KOTAMOBAGU- Kegiatan Malam Inagurasi yang diselenggarakan oleh HMJ PGSD Universitas Negeri Gorontalo (UNG), Sabtu (12/10/2019) kemarin, berlangsung meriah.

Kegiatan yang digelar di Kampus UNG ini, mahasiswa Jurusan PGSD asal Bolaang Mongondow Raya (BMR), menampilkan tarian Kabela.

Tarian penjemputan tamu khas BMR ini memukau seluruh civitas akademika yang hadir.

Malam Inagurasi Universitas Negeri Gorontalo, Mahasiswa BMR Tampilkan Tari Kabela Headline Kotamobagu Terkini

“Ini sudah menjadi agenda rutin mahasiswa PGSD UNG untuk menampilkan tari Kabela di setiap event atau kegiatan kampus.
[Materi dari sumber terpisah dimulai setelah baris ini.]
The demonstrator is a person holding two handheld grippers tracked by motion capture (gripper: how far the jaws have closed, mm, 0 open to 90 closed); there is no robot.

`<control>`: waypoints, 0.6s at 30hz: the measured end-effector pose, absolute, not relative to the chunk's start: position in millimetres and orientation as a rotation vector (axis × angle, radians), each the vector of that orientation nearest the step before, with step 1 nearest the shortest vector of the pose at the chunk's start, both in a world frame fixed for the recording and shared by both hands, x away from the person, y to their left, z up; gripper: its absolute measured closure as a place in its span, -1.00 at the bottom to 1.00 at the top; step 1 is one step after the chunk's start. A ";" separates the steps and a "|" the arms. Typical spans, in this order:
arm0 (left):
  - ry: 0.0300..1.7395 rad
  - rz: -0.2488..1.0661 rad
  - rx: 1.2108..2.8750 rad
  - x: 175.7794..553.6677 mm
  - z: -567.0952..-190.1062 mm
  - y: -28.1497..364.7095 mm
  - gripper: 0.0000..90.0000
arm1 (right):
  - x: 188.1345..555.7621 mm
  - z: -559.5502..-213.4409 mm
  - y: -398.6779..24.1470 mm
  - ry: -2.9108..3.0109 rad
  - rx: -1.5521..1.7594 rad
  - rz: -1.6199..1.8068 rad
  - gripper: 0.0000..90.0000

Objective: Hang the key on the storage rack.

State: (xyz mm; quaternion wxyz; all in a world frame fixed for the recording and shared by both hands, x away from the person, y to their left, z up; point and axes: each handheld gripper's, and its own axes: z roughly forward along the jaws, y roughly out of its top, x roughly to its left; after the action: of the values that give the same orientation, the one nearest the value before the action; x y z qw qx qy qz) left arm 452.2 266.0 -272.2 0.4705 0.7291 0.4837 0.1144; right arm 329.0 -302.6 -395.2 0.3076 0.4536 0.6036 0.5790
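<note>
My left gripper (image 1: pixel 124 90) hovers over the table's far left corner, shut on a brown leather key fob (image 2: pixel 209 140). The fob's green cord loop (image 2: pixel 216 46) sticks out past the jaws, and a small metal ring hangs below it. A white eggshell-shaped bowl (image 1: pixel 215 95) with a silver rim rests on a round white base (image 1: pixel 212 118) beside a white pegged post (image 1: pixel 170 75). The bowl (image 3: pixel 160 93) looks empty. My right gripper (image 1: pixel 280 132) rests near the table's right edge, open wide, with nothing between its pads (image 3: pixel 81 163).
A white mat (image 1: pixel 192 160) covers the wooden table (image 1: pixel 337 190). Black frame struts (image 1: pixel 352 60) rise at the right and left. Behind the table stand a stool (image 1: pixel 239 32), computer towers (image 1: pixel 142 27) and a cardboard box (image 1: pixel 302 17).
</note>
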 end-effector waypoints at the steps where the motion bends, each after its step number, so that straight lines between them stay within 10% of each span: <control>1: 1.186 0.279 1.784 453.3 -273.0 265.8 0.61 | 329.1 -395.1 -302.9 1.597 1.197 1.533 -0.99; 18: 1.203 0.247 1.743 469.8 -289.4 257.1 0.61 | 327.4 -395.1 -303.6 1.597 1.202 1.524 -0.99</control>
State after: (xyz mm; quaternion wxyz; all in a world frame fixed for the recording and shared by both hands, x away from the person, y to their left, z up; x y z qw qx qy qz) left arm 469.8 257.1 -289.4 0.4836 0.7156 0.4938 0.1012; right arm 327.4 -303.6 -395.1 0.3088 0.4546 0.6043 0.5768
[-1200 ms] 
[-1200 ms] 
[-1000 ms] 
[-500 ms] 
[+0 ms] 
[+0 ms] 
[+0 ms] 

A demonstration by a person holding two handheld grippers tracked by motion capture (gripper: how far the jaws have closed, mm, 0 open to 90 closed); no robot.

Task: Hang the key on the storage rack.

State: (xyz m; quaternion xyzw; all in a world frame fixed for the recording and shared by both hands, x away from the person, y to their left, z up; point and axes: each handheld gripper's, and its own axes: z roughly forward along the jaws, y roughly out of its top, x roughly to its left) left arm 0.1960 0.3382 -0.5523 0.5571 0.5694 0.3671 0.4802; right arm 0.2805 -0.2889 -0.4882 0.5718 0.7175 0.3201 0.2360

Salah satunya kegiatan malam Inagurasi ini,” ujar Alumni mahasiswa PGSD UNG, Juanda Ododai, kepada Portalmongondow.com, Minggu (13/10/2019).

Pria asal Kelurahan Pobundayan ini menjelaskan, ditampilkannya tarian Kabela di berbagai kegiatan kampus tersebut, adalah bentuk daerahnya mahasiswa BMR untuk melestarikan budaya daerahnya sendiri.

“Tentunya ini menjadi bukti kecintaan kita sebagai alumni maupun mahasiswa BMR yang ada di UNG untuk memajukan daerah kita tercinta dan menunjukan bahwa tari kabela adalah salah satu tarian yang patut diperhitungkan sebagai kekayaan budaya di Indonesia,” ujarnya.

Malam Inagurasi Universitas Negeri Gorontalo, Mahasiswa BMR Tampilkan Tari Kabela Headline Kotamobagu Terkini

Lanjutnya, setiap tahun mahasiswa baru jurusan PGSD UNG yang berasal dari BMR dilatih tari kabela, agar tarian ini tetap ditampilkan di berbagai kegiatan kampus.

“Setiap tahunnya mahasiwa baru PGSD UNG yang berasal dari BMR dilatih untuk proses regenerasi. Untuk malam inagurasi, mahasiswa yang tampil yakni, Tiara Iskandar, Alfiana Manengke, dan Miranda Rarung. Sementara untuk pelatih yakni Aqila Mokodompit, Mawarda Lasabuda, dan Indah Manangin,” sebut Wanda, sapaannya.

“Sedangkan penanggung jawab, Cendy E. Salim, Tity Lailu, dan Sita Nangune. Penata rias, Putri Hasanah, dan Tesa Mamonto. Penata busana, Graice Salon, Nia Mokodompit, dan Meysi Manoppo dan sponsor Squad BMR PGSD,” tambahnya.

Ia berharap tari kabela sebagai ikon BMR akan terus dilestarikan, tidak hanya di perguruan tinggi, namun di semua tingkat pendidikan khususnya di BMR.